The inventor
The life of Joachim Feierabend is all about electrical engineering
“I founded the first private company here on this site.” He did so on the day of the German monetary union. On 1st July 1990, Joachim Feierabend quit his job at the Central Institute for Optics and Spectroscopy to become an independent contractor for computer technology with an office in Adlershof: “I remember the lease, all very complicated.” He survived life as a contractor for eight years. It had soon lost its creative appeal and developed into an ordinary shop for computers. As somebody with a keen interest in “everything remotely to do with technology”, Feierabend did not want his career to end as a “discounter” or a “cratepusher”: “I am the type of guy who sits around in his laboratory and looks for solutions.”
Born in 1954, the native Berliner always found his way back to his life mission against all odds. It started in the GDR, where he didn’t get into university for the highly sought-after subject of electrical technology and ended up in the department for technical cybernetics in Leipzig instead. This education qualified him to plan factory equipment in the chemical industry. His father told him not to worry and said: “You never actually end up doing what you learned at the start.”
Before he went to university, Feierabend had completed an apprenticeship in a factory for television electronics in Schöneweide. The place was legendary for working on light-emitting diodes and liquid crystal displays as soon as the 1960s. Later on, the young engineer contributed to deciphering the secrets of an American-built series of circuits for the Berlin Institute for Telecommunications. His research also contributed to developing the groundwork for the GDR’s very own computer production.
In 1988, he worked on measuring procedures to check the flatness of optical surfaces, for example, mirrors. The academy and the TV studios on the site were home to 5,500 employees. Feierabend is old enough to remember a time in the mid-90s, when that number had sunk to 3,000. What is happening today “is something I value very highly.”
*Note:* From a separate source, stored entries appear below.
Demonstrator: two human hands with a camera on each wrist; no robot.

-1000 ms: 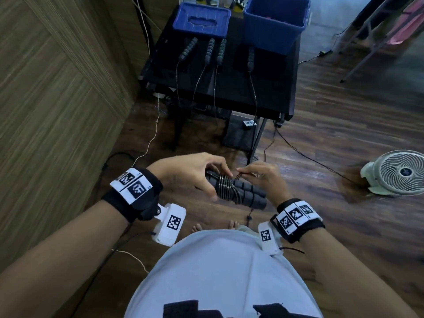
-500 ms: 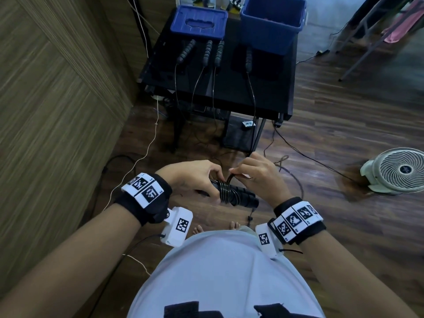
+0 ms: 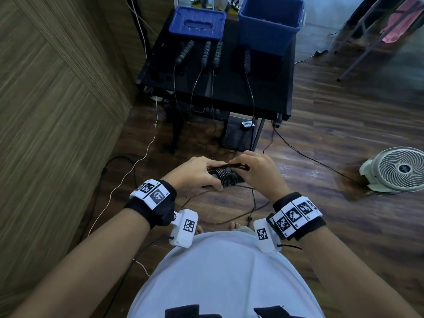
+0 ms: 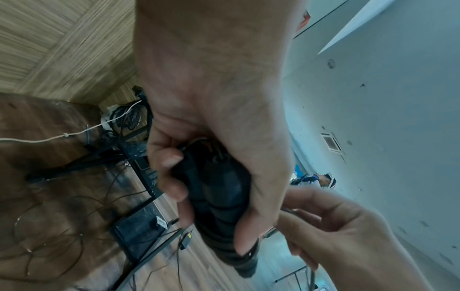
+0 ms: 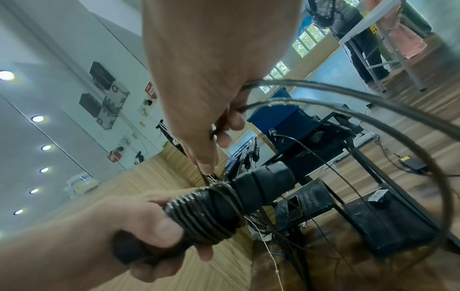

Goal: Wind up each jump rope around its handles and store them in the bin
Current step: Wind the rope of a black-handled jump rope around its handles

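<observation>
My left hand (image 3: 197, 174) (image 4: 211, 157) (image 5: 139, 222) grips a pair of black ribbed jump-rope handles (image 3: 226, 177) (image 4: 219, 206) (image 5: 248, 193) held side by side in front of my waist. Several turns of thin dark rope (image 5: 206, 214) are wound round them. My right hand (image 3: 260, 172) (image 5: 209, 98) (image 4: 348, 232) pinches the loose rope (image 3: 238, 166) (image 5: 348, 92) just above the coil, and a loop of it arcs away to the right in the right wrist view. The open blue bin (image 3: 270, 21) stands at the back right of the black table (image 3: 270, 97).
Several more jump-rope handles (image 3: 206, 52) lie on the table with their ropes hanging over the front edge to the floor. The blue lid (image 3: 198, 22) lies beside the bin. A white fan (image 3: 399, 169) stands on the wooden floor at right. Cables cross the floor; a panelled wall runs along the left.
Both hands have risen and drawn together. My right hand has moved from the handles' far end to over the coil, carrying the rope across the top. The coil has gained turns.
</observation>
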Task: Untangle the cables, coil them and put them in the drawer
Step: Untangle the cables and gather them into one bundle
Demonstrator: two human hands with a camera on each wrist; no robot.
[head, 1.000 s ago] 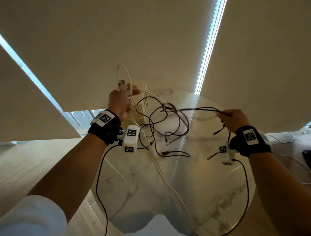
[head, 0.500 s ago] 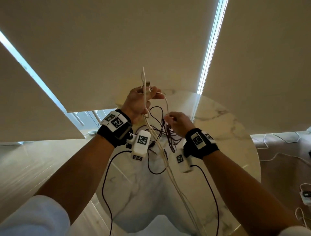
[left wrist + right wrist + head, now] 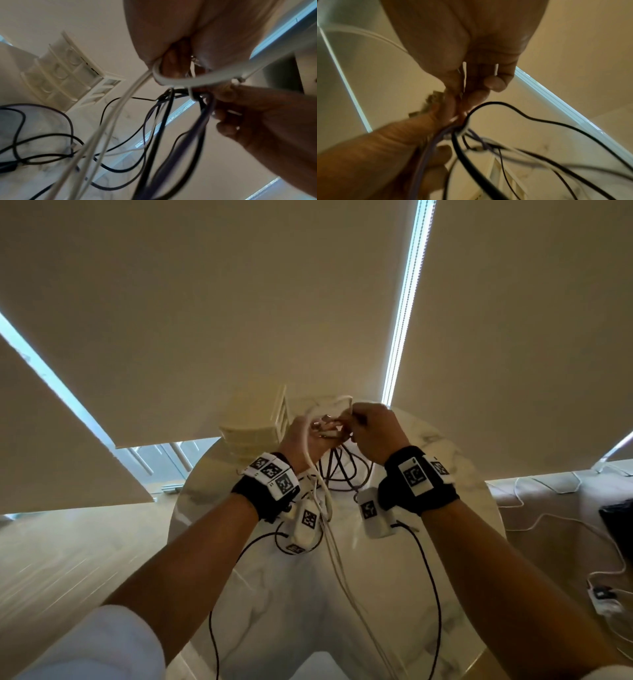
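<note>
At the left of the frame in the head view, pale wood floor (image 3: 68,559) runs under beige roller blinds (image 3: 205,302), with slits of daylight between them. A round white marble table (image 3: 274,594) fills the lower centre. At its far edge, just left of the hands, stands a cream drawer unit (image 3: 253,422).

The left hand (image 3: 305,443) is raised above the table, fingers curled round a thick white cable (image 3: 310,460) that loops over it and trails down toward the bottom edge. Touching it on the right, the right hand (image 3: 373,433) pinches the white cable's strands and connector ends with thumb and fingertips. Dark cables (image 3: 339,474) hang in loops from between both hands onto the marble, still tangled together. At the far right, thin white cords (image 3: 534,518) lie on the floor.
</note>
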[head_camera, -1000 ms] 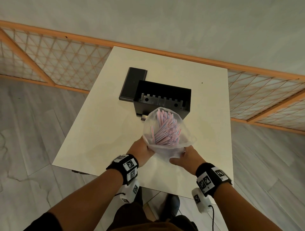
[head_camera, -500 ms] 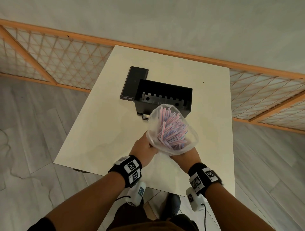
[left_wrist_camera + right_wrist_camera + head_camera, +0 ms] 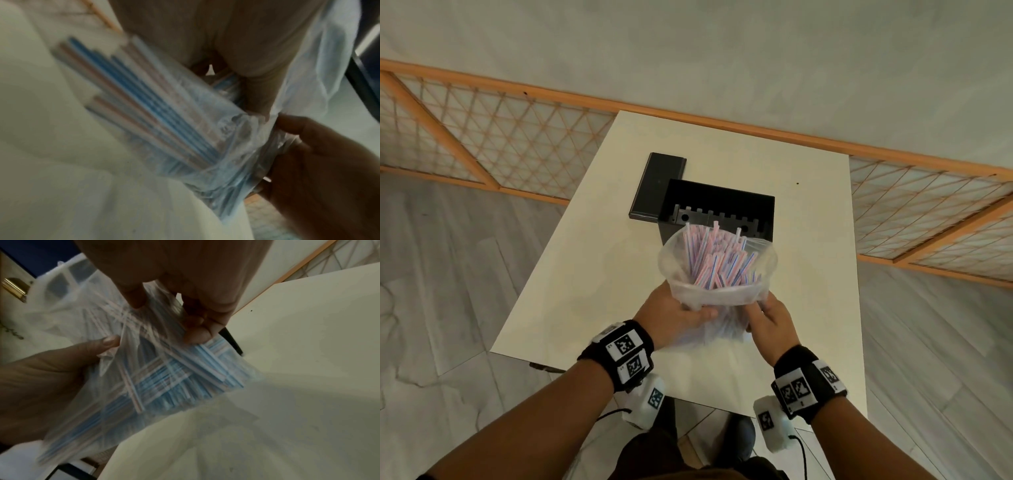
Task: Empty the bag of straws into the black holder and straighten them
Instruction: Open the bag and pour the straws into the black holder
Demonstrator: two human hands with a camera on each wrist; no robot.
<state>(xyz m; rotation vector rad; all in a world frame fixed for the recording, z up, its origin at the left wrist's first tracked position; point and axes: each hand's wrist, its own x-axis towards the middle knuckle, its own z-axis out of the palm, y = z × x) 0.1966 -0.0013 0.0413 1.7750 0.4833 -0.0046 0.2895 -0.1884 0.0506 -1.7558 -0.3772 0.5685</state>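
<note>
A clear plastic bag (image 3: 722, 294) full of pink, blue and white striped straws (image 3: 717, 260) is held above the white table (image 3: 592, 274), its open mouth tilted toward the black holder (image 3: 717, 202). My left hand (image 3: 678, 310) grips the bag from the left below its rim. My right hand (image 3: 767, 313) pinches the bag's lower right side. The straws' tips reach past the bag's mouth, over the holder's near edge. In the left wrist view the straws (image 3: 144, 104) show through the bag, blurred. In the right wrist view my fingers (image 3: 197, 335) press the bag (image 3: 131, 369) against the straws.
A flat black lid (image 3: 657, 185) lies on the table left of the holder. An orange lattice railing (image 3: 493, 144) runs behind the table. Grey floor lies on both sides, and the table's near edge is close to my body.
The bag has been lifted and tipped forward toward the holder, so the straws now point at it. My right hand slid lower on the bag.
</note>
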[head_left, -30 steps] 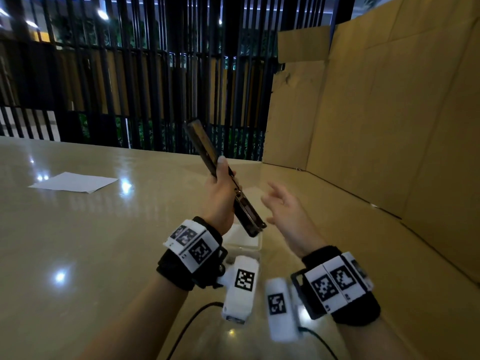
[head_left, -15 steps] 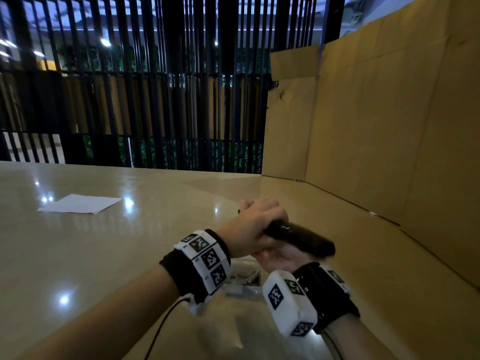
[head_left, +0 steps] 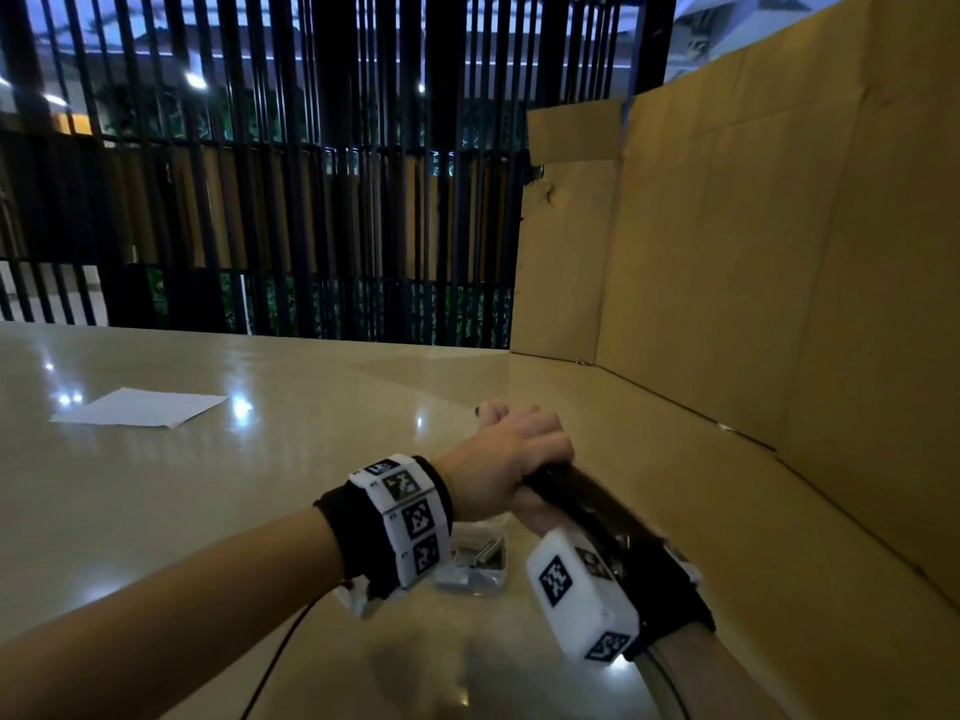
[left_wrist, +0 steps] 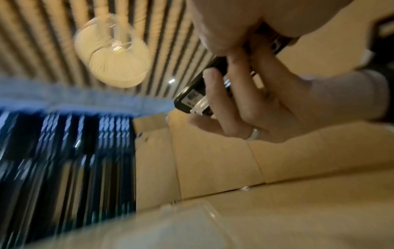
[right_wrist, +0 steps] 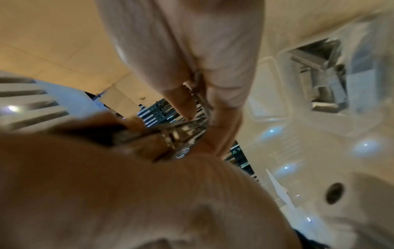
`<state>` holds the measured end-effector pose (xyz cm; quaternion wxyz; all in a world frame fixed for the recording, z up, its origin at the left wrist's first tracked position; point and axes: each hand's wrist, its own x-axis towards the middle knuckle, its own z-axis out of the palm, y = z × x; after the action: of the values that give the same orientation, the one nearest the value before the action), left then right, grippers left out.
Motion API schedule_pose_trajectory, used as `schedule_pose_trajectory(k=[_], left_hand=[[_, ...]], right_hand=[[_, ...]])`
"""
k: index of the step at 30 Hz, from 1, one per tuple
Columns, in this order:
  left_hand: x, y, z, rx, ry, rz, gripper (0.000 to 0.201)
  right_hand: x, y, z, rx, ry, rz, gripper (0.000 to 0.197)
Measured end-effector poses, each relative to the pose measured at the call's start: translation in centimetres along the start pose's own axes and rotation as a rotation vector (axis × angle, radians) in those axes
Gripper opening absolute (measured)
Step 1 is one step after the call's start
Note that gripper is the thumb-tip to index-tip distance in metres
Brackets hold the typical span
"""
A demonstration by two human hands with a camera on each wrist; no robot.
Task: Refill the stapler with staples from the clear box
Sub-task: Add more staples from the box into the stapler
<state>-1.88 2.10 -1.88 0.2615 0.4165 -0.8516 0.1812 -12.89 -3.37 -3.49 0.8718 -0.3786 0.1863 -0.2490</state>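
The black stapler (head_left: 587, 498) lies nearly level above the table, squeezed between both hands. My left hand (head_left: 519, 449) grips it from above with its fingers curled over the top. My right hand (head_left: 535, 514) cups it from below, mostly hidden in the head view. In the left wrist view the right hand's fingers (left_wrist: 245, 104) wrap round the stapler (left_wrist: 192, 99), whose front end sticks out. The clear box (head_left: 475, 561) with staples sits open on the table under my left wrist, and it also shows in the right wrist view (right_wrist: 319, 75).
A white paper sheet (head_left: 140, 407) lies far left on the glossy table (head_left: 208, 511). A tall cardboard wall (head_left: 779, 252) runs along the right side. Black vertical bars (head_left: 260, 174) stand behind the table. A thin cable (head_left: 275, 662) trails from my left wrist.
One second ago my left hand held the stapler upright and opened, with the right hand open beside it. Now the stapler is lowered and level, and both hands clasp it.
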Motion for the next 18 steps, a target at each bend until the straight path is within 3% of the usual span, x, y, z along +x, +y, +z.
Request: schedule_pose_trajectory(k=[3, 5, 9, 14, 18], left_hand=[[0.2, -0.5, -1.1, -0.131, 0.155, -0.217, 0.02], [0.4, -1.2, -2.0, -0.302, 0.253, -0.343, 0.013], [0.9, -2.6, -3.2, -0.624, 0.491, -0.607, 0.028], [0.6, -3.8, -2.7, -0.729, 0.668, -0.73, 0.031], [-0.2, -4.6, -1.4, -0.83, 0.818, -0.831, 0.037]], right_hand=[[0.3, -0.1, -0.6, 0.018, -0.011, 0.081, 0.023], [0.4, -0.4, -1.0, -0.142, 0.021, 0.119, 0.017], [0.7, -1.4, -2.5, -0.254, 0.123, 0.014, 0.037], [0.3, -2.0, -3.2, -0.354, 0.135, -0.137, 0.03], [0.3, -1.8, -3.4, -0.586, 0.22, -0.122, 0.018]])
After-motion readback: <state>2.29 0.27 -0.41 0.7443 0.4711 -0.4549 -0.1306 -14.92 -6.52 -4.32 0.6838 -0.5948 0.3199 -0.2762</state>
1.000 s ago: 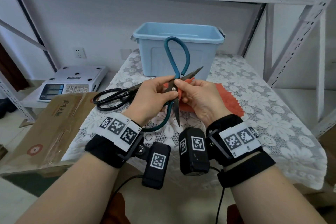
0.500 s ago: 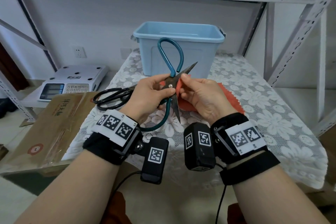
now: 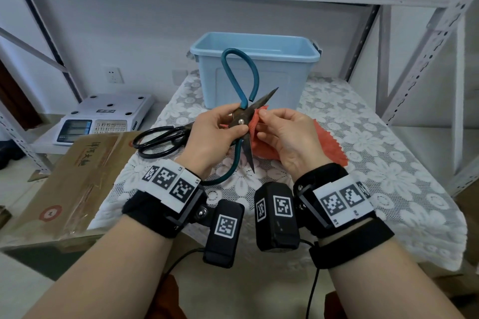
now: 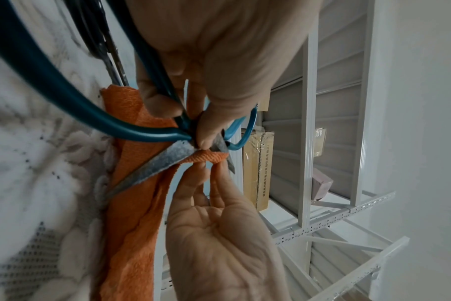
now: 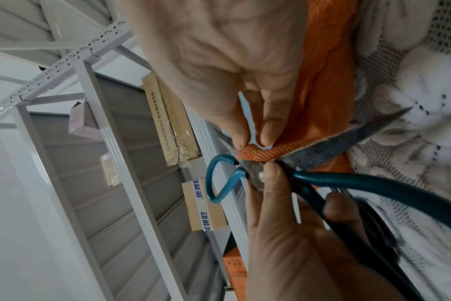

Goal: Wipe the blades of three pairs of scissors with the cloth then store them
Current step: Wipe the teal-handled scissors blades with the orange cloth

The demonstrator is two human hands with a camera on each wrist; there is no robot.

Feierabend welcomes visitors in Volmerstraße at the headquarters of the company GFal (Society for the Promotion of Applied Computer Science), where he has been working since 2003. He worked in sales for a long time and is now a project manager: “I am back to working on development tasks.” Currently on an acoustic direction sensor. He is head of the working group on acoustics, vibrations, and sound insulation of the VDI Association of German Engineers. How can somebody called Feierabend (the German word for the time after work) have such an active life? Naturally, there is a funny family anecdote to his. His great grandfather worked in a machine factory. One day, his boss wanted to speak to him, stepped out of his glass office and shouted “Feierabend!”, whereupon everyone immediately left the factory in! “From that time on, whenever he wanted to speak to my great-grandfather, he would go see him personally.”